Change Data Capture (CDC)
Change Data Capture (CDC) is the practice of streaming database mutations as ordered events so downstream systems can stay in sync without periodic full loads. Rather than asking “what does my data look like now?”, CDC answers “what changed, and when?”
DeltaForge is a CDC engine built to make log-based change streams reliable, observable, and operationally simple in modern, containerized environments. It focuses on row-level CDC from MySQL binlog and Postgres logical replication to keep consumers accurate and latency-aware while minimizing impact on source databases.
In short: DeltaForge tails committed transactions from MySQL and Postgres logs, preserves ordering and transaction boundaries, and delivers events to Kafka and Redis with checkpointed delivery, configurable batching, and Prometheus metrics - without requiring a JVM or distributed coordinator.
Why CDC matters
Traditional data integration relies on periodic batch jobs that query source systems, compare snapshots, and push differences downstream. This approach worked for decades, but modern architectures demand something better.
The batch ETL problem: A nightly sync means your analytics are always a day stale. An hourly sync still leaves gaps and hammers your production database with expensive SELECT * queries during business hours. As data volumes grow, these jobs take longer, fail more often, and compete for the same resources your customers need.
CDC flips the model. Instead of pulling data on a schedule, you subscribe to changes as they happen.
| Aspect | Batch ETL | CDC |
|---|---|---|
| Latency | Minutes to hours | Seconds to milliseconds |
| Source load | High (repeated scans) | Minimal (log tailing) |
| Data freshness | Stale between runs | Near real-time |
| Failure recovery | Re-run entire job | Resume from checkpoint |
| Change detection | Diff comparison | Native from source |
These benefits compound as systems scale and teams decentralize:
- Deterministic replay: Ordered events allow consumers to reconstruct state or power exactly-once delivery with checkpointing.
- Polyglot delivery: The same change feed can serve caches, queues, warehouses, and search indexes simultaneously without additional source queries.
How CDC works
All CDC implementations share a common goal: detect changes and emit them as events. The approaches differ in how they detect those changes.
Log-based CDC
Databases maintain transaction logs (MySQL binlog, Postgres WAL) that record every committed change for durability and replication.
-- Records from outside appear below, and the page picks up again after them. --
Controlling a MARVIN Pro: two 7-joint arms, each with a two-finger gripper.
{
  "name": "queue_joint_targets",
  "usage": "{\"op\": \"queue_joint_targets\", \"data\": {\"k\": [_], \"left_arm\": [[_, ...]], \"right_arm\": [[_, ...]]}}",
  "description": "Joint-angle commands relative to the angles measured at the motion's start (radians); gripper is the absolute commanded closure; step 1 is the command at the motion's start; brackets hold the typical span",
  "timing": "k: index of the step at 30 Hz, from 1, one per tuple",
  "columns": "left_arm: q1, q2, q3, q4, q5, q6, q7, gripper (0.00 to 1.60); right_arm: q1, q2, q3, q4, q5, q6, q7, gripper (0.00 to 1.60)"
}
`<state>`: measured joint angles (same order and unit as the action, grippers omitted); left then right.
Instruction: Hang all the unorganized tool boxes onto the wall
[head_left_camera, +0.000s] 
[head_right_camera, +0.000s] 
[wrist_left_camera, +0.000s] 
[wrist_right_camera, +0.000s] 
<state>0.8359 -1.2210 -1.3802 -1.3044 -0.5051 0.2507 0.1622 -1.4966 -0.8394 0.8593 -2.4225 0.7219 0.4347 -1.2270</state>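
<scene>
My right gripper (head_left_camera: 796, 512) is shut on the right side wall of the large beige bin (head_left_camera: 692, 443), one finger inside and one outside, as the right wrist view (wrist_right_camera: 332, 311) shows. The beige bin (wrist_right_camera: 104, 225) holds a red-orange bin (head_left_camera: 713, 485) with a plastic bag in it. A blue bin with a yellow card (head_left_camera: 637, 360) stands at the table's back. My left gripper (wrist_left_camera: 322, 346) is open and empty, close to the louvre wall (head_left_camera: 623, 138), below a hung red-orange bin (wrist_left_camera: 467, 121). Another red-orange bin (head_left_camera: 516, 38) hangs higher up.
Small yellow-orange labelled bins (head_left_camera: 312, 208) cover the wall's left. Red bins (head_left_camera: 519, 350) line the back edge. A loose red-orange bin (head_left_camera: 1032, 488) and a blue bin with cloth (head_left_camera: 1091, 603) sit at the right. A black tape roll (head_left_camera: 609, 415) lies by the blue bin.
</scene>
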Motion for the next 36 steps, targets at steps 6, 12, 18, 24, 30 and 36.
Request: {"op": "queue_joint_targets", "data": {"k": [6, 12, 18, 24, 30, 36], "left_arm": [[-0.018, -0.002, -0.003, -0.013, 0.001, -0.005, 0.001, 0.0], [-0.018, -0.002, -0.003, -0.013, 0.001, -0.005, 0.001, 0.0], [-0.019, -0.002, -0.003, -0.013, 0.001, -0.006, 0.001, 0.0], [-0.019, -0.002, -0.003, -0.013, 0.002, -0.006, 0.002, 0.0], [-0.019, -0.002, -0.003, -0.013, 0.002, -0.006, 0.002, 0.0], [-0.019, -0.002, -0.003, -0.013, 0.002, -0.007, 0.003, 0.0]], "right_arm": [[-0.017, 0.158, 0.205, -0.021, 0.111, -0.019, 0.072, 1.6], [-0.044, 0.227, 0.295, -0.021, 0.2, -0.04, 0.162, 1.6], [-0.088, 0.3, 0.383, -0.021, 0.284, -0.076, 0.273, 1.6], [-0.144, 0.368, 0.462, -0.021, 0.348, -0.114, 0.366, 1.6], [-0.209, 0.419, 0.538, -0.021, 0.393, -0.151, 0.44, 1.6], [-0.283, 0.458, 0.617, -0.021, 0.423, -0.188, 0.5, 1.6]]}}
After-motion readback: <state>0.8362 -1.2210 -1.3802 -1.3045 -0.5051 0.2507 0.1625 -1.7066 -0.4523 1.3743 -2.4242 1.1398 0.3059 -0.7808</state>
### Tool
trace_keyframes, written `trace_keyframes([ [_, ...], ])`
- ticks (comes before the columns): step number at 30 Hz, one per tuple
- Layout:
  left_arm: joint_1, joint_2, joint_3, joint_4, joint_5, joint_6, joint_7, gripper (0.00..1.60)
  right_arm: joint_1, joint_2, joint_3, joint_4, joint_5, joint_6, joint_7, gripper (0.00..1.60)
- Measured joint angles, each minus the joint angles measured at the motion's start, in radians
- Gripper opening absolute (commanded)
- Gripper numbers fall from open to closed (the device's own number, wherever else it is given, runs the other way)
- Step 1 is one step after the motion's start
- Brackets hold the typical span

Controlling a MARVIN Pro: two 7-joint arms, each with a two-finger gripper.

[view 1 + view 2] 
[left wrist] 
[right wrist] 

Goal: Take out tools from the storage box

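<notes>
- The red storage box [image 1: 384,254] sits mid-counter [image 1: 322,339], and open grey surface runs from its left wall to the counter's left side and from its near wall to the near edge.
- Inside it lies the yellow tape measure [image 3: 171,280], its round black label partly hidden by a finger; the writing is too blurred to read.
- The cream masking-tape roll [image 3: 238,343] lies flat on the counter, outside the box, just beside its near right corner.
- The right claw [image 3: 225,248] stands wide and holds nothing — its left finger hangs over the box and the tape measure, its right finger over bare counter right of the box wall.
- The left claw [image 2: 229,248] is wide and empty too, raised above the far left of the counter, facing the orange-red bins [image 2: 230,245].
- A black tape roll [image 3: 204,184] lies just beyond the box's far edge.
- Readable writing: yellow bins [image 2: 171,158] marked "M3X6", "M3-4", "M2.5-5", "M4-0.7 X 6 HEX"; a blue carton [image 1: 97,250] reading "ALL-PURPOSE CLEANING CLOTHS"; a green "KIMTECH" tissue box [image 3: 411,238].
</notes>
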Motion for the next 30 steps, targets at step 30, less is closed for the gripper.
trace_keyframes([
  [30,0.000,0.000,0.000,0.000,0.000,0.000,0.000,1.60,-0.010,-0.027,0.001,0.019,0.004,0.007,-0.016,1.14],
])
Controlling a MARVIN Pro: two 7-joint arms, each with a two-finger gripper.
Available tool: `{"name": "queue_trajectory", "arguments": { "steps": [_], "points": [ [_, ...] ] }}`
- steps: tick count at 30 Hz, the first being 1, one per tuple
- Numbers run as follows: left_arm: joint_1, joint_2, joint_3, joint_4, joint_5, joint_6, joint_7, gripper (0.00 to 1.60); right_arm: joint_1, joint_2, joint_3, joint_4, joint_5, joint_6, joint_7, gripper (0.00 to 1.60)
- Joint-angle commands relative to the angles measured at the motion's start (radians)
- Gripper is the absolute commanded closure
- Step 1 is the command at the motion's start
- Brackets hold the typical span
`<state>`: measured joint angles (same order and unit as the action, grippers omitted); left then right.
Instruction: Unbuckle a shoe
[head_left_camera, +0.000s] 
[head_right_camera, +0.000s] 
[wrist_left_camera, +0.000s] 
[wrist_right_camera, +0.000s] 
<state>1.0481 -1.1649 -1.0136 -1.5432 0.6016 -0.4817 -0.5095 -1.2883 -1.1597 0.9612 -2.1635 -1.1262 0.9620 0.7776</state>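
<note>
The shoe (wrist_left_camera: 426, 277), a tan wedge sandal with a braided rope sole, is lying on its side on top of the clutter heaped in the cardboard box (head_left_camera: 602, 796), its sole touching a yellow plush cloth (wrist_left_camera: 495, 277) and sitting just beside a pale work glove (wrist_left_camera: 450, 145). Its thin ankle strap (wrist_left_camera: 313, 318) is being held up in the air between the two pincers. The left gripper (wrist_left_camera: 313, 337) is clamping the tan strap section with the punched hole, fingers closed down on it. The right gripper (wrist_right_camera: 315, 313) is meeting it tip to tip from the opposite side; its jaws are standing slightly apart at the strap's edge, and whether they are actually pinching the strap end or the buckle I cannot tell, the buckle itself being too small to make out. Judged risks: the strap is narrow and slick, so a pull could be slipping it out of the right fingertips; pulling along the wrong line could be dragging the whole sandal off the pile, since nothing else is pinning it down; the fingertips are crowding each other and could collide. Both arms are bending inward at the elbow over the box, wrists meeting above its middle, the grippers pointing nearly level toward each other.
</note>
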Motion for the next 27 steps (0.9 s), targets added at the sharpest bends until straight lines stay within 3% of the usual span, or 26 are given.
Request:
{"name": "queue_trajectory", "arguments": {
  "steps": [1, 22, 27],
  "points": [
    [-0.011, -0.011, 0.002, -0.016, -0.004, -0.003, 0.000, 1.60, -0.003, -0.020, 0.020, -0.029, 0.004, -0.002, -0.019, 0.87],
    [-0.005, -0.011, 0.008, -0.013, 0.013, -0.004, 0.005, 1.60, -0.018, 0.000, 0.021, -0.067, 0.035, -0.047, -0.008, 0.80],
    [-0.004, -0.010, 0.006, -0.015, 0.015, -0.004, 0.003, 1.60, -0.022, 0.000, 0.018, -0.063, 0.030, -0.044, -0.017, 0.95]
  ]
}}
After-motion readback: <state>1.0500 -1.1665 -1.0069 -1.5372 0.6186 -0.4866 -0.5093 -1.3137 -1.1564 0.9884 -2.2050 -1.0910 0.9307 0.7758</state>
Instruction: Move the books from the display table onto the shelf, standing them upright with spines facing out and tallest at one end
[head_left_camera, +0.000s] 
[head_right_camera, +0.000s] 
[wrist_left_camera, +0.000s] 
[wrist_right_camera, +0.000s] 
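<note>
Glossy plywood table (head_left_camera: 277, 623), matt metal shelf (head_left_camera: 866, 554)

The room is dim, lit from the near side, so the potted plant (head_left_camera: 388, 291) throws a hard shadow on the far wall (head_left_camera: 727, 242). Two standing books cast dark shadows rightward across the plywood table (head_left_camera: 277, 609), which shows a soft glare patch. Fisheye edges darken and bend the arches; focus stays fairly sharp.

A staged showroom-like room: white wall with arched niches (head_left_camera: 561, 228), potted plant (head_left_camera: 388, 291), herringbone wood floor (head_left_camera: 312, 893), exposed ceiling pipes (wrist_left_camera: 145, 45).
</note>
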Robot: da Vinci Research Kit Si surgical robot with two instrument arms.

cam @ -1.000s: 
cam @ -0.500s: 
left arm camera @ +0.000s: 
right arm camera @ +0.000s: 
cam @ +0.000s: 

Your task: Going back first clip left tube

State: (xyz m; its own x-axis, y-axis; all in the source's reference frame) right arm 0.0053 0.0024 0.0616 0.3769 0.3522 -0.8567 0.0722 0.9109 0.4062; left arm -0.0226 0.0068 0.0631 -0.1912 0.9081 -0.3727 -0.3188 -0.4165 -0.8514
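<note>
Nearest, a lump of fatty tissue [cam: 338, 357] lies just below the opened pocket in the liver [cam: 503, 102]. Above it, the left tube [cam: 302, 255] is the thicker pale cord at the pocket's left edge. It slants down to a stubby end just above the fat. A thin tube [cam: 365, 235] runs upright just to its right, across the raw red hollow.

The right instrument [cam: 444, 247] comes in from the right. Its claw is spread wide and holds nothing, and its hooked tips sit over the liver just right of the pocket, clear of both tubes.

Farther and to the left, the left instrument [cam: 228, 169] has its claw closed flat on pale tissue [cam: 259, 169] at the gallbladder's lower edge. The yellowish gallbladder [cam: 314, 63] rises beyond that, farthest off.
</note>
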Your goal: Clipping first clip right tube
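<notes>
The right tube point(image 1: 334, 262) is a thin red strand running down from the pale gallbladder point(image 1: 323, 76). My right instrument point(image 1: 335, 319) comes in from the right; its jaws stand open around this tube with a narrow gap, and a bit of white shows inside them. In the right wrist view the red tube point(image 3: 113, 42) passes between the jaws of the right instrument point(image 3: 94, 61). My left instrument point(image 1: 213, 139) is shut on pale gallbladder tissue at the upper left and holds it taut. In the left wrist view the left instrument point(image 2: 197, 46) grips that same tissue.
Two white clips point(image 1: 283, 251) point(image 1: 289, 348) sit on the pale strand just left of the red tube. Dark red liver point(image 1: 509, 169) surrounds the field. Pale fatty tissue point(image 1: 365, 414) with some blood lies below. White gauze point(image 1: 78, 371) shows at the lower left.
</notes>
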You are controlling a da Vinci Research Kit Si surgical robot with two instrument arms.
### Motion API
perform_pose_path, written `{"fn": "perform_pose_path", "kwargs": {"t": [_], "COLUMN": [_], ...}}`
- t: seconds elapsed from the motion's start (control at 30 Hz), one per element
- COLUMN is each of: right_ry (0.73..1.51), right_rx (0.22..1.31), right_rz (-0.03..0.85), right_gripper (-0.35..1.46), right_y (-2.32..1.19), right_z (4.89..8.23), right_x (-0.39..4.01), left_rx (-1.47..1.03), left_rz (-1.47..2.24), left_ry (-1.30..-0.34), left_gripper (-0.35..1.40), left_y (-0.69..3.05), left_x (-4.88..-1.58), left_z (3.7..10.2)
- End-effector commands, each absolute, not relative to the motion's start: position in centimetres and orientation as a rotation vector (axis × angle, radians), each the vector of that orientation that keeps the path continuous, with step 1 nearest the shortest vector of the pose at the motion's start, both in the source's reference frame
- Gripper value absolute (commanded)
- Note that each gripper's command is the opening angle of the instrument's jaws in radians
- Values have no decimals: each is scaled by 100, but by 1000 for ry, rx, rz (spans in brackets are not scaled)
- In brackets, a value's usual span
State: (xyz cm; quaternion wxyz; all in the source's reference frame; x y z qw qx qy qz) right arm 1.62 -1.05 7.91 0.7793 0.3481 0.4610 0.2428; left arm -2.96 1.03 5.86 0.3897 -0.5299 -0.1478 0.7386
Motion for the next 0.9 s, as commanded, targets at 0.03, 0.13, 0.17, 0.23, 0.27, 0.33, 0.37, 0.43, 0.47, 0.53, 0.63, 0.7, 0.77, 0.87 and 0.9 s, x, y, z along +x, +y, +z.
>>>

Log-based CDC reads these logs directly, capturing changes without touching application tables.
┌─────────────┐ commits ┌─────────────┐ tails ┌─────────────┐
│ Application │──────────────▶│ Database │─────────────▶│ CDC Engine │
└─────────────┘ │ + WAL │ └──────┬──────┘
└─────────────┘ │
▼
┌─────────────┐
│ Kafka / │
│ Redis │
└─────────────┘
Advantages:
- Zero impact on source table performance
- Captures all changes including those from triggers and stored procedures
- Preserves transaction boundaries and ordering
- Can capture deletes without soft-delete columns
Trade-offs:
- Requires database configuration (replication slots, binlog retention)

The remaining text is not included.